■ Task requirements: Could you restate the data word for word?

■ Raw data:
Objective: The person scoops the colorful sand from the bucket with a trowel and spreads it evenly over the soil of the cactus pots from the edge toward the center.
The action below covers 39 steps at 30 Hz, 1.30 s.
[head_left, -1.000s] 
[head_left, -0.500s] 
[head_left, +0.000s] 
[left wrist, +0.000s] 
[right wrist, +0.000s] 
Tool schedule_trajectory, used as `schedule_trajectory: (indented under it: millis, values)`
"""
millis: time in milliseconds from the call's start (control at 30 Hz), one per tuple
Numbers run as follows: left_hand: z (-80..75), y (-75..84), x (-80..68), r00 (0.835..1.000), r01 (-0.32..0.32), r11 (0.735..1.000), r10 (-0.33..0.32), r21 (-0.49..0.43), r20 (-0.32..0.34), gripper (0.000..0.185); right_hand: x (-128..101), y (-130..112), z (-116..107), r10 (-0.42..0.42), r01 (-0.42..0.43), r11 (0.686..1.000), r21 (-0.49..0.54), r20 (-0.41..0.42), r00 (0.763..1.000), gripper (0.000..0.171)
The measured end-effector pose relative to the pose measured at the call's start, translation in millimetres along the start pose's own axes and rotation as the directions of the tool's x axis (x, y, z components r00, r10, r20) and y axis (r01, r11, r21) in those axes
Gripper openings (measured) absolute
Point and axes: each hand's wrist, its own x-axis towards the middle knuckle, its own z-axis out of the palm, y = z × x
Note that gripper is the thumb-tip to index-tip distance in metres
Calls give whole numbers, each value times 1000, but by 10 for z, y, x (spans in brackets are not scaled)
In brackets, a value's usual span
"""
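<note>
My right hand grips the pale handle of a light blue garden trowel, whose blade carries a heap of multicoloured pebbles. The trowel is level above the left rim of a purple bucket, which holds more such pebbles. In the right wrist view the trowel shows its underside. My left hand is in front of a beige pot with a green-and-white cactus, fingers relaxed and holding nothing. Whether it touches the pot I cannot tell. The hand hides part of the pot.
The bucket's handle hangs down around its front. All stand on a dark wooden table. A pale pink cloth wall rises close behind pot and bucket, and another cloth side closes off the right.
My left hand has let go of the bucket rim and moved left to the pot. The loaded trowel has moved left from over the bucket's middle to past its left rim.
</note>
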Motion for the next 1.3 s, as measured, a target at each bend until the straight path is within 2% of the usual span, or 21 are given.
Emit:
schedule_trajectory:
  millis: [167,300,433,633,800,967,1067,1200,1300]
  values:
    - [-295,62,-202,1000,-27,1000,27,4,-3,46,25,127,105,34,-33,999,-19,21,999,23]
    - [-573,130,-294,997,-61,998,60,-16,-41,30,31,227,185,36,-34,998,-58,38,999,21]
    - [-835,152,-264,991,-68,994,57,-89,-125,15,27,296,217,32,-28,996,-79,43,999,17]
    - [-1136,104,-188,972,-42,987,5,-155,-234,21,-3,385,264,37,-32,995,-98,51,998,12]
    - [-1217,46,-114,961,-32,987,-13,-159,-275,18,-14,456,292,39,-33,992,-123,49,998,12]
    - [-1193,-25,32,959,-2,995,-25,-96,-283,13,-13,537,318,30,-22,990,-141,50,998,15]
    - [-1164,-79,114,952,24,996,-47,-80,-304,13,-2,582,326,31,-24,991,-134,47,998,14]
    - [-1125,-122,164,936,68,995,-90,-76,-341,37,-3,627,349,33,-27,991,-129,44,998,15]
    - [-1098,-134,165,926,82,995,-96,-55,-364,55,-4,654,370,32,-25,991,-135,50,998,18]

■ Solution to this exercise:
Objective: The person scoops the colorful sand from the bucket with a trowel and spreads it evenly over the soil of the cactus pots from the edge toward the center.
The action below covers 39 steps at 30 Hz, 1.30 s.
[head_left, -1.000s] 
[head_left, -0.500s] 
[head_left, +0.000s] 
[left wrist, +0.000s] 
[right wrist, +0.000s] 
Tool schedule_trajectory, used as `schedule_trajectory: (indented under it: millis, values)`
"""
millis: time in milliseconds from the call's start (control at 30 Hz), one per tuple
Numbers run as follows: left_hand: z (-80..75), y (-75..84), x (-80..68), r00 (0.835..1.000), r01 (-0.32..0.32), r11 (0.735..1.000), r10 (-0.33..0.32), r21 (-0.49..0.43), r20 (-0.32..0.34), gripper (0.000..0.185); right_hand: x (-128..101), y (-130..112), z (-116..107), r10 (-0.42..0.42), r01 (-0.42..0.43), r11 (0.686..1.000), r21 (-0.49..0.54), r20 (-0.41..0.42), r00 (0.763..1.000), gripper (0.000..0.171)
The measured end-effector pose relative to the pose measured at the call's start, translation in millimetres along the start pose's own axes and rotation as the directions of the tool's x axis (x, y, z components r00, r10, r20) and y axis (r01, r11, r21) in those axes
Gripper openings (measured) absolute
Point and axes: each hand's wrist, its own x-axis towards the middle knuckle, its own z-axis out of the palm, y = z × x
Note that gripper is the thumb-tip to index-tip distance in metres
Calls give whole numbers, each value times 1000, but by 10 for z, y, x (spans in brackets are not scaled)
In brackets, a value's usual span
"""
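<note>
My right hand grips the pale handle of a light blue garden trowel, whose blade carries a heap of multicoloured pebbles. The trowel is level above the left rim of a purple bucket, which holds more such pebbles. In the right wrist view the trowel shows its underside. My left hand is in front of a beige pot with a green-and-white cactus, fingers relaxed and holding nothing. Whether it touches the pot I cannot tell. The hand hides part of the pot.
The bucket's handle hangs down around its front. All stand on a dark wooden table. A pale pink cloth wall rises close behind pot and bucket, and another cloth side closes off the right.
My left hand has let go of the bucket rim and moved left to the pot. The loaded trowel has moved left from over the bucket's middle to past its left rim.
</note>
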Motion for the next 1.3 s, as measured, a target at each bend until the straight path is within 2% of the usual span, or 21 are given.
Emit:
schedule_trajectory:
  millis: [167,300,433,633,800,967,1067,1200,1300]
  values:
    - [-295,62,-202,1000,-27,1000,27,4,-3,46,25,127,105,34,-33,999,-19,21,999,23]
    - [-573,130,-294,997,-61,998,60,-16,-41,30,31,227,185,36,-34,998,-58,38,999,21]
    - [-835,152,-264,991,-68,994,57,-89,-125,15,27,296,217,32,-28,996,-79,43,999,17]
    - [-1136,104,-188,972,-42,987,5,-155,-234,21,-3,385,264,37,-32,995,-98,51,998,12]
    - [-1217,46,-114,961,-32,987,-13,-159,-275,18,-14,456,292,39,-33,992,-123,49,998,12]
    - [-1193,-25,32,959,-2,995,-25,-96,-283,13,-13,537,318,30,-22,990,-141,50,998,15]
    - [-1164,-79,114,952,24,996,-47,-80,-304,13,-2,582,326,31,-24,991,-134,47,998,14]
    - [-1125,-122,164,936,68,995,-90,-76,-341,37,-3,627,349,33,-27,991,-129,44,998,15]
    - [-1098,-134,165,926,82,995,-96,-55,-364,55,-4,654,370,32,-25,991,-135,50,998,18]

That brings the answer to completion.